To determine the independent association between HCW demographics and the likelihood of experiencing a WPV event, we performed a multivariable logistic regression analysis with WPV event as the outcome variable and gender, race and ethnicity, role, and age as the variables. For the multivariable logistic regression analysis, shift sheets with missing demographic data were excluded. The demographic variables were dichotomized. Although gender was asked as an open question, the only answers given were male or female, so only those genders were included; as noted, race and ethnicity were dichotomized into White and other. Nurses represented approximately 50% of the shift sheets returned and reported high rates of WPV, so the category for role was dichotomized into nursing and other role. Different age cutoffs were tested, and the best fit for the model was with age 40 years or younger or 41 years or older, which was used for the final model. Associations of demographic variables with the outcome in the multivariable logistic regression analysis are reported as odds ratios (ORs) with 95% CIs; a 95% CI that does not include 1.0 is considered to be statistically significant. A Hosmer-Lemeshow test was run to determine goodness of fit for the model. The 2-way interactions that were tested in the model-building stage were role × gender, role × age, role × race, gender × age, gender × race, and age × race.
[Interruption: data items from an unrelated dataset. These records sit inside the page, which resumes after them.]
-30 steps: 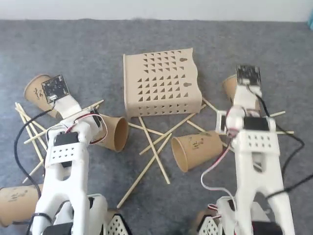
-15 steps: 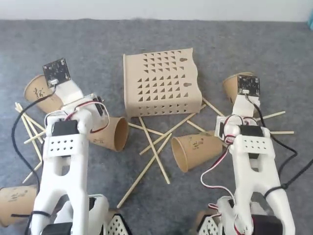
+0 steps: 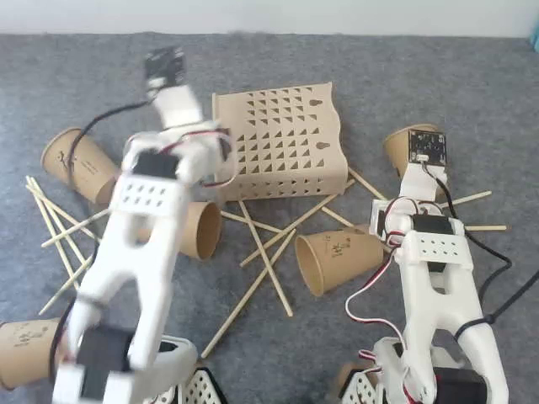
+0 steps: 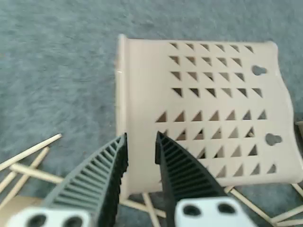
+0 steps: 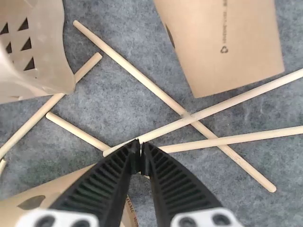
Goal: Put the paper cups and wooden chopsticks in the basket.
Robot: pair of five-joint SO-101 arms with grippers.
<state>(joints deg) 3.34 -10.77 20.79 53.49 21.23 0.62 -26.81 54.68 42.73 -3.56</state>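
Basket [image 4: 213, 109] lay on its side; left pincer [image 4: 140, 138], narrowly parted, needed to straddle its edge squarely; right pincer [image 5: 140, 147] seemed shut, empty.

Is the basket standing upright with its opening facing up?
No, the basket lies tipped on its side, with a wall of triangular holes facing up instead of its opening.

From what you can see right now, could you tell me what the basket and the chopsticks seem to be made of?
Basket: likely moulded plastic, matte beige, given its smooth walls and clean triangular holes. Chopsticks: apparently bare pale wood, with a dull unvarnished look.
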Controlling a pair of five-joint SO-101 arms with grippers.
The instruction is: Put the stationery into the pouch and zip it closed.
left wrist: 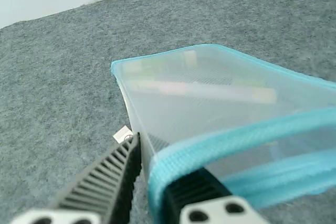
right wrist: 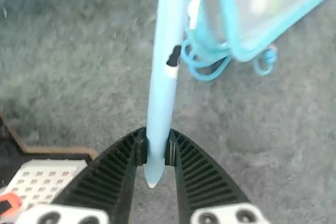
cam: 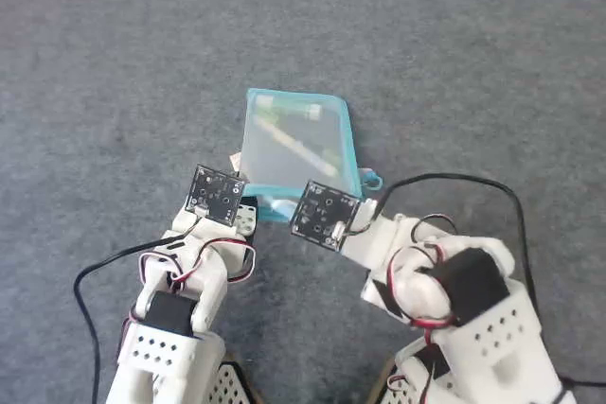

For classification of severity of events 1 through 5, agreement was measured between the 2 authors’ classifications and is reported as κ. Last, we determined whether severity of the event, as coded, was associated with the degree of self-reported impact on the HCW, calculated with impact as a binary variable of either none or minimal vs moderate or major. We calculated the proportion of shift sheets for each type of event in which the HCW reported an impact of moderate or major and compared rates between the types of events using a 2-tailed t test with α= .05 as the level of significance. Analyses were performed using Stata/SE, version 18.0 (StataCorp LLC).

Results

There were 72 HCWs who participated, including 21 faculty physicians (29%), 11 residents (15%), 30 nurses (42%), 3 nonphysician practitioners (4%), and 7 other hospital employees (10%). Participants included 52 female (72%) and 20 male (28%) HCWs, of whom 66 (92%) were White and 3 (4%) were categorized as other. Over the 2-month study period, 575 shift sheets were returned, which was 46% of the estimated 1250 shifts worked by participants based on published schedules. There were 155 events reported in the 575 shift sheets, for a mean (SD) of 3.7 (1.9) shifts per 1 event. Most of the events (n = 77 [50%]) were coded as type 1 verbal abuse, but 39 (25%) involved physical violence or assault (type 3 events). There were no instances of type 4 or 5 incidents. Ten events (6%) lacked enough description to determine severity or whether they would clearly meet the definition of WPV; 29 (19%) involved more severe forms of verbal abuses (type 2 events). Agreement for coding event severity was almost perfect (κ = 0.84). Some examples of event descriptions are provided in the Box. Sexist and racist bias was frequent, occurring in 38 events (25%) and 11 events (7%), respectively. Of the 133 events that had impact reported, participants felt the WPV they had experienced affected them moderately or severely in 32 events (24%) and had mild to no effect in 101 (76%) (Figure).

Box. Representative Comments by Incident Type.

Type 1 (Shouting, Yelling, and Insults)

  1. Patient repeatedly yelling in room. Called nurse “mother f----r” and “fat b---h” while the nurse was attempting to assist the patient.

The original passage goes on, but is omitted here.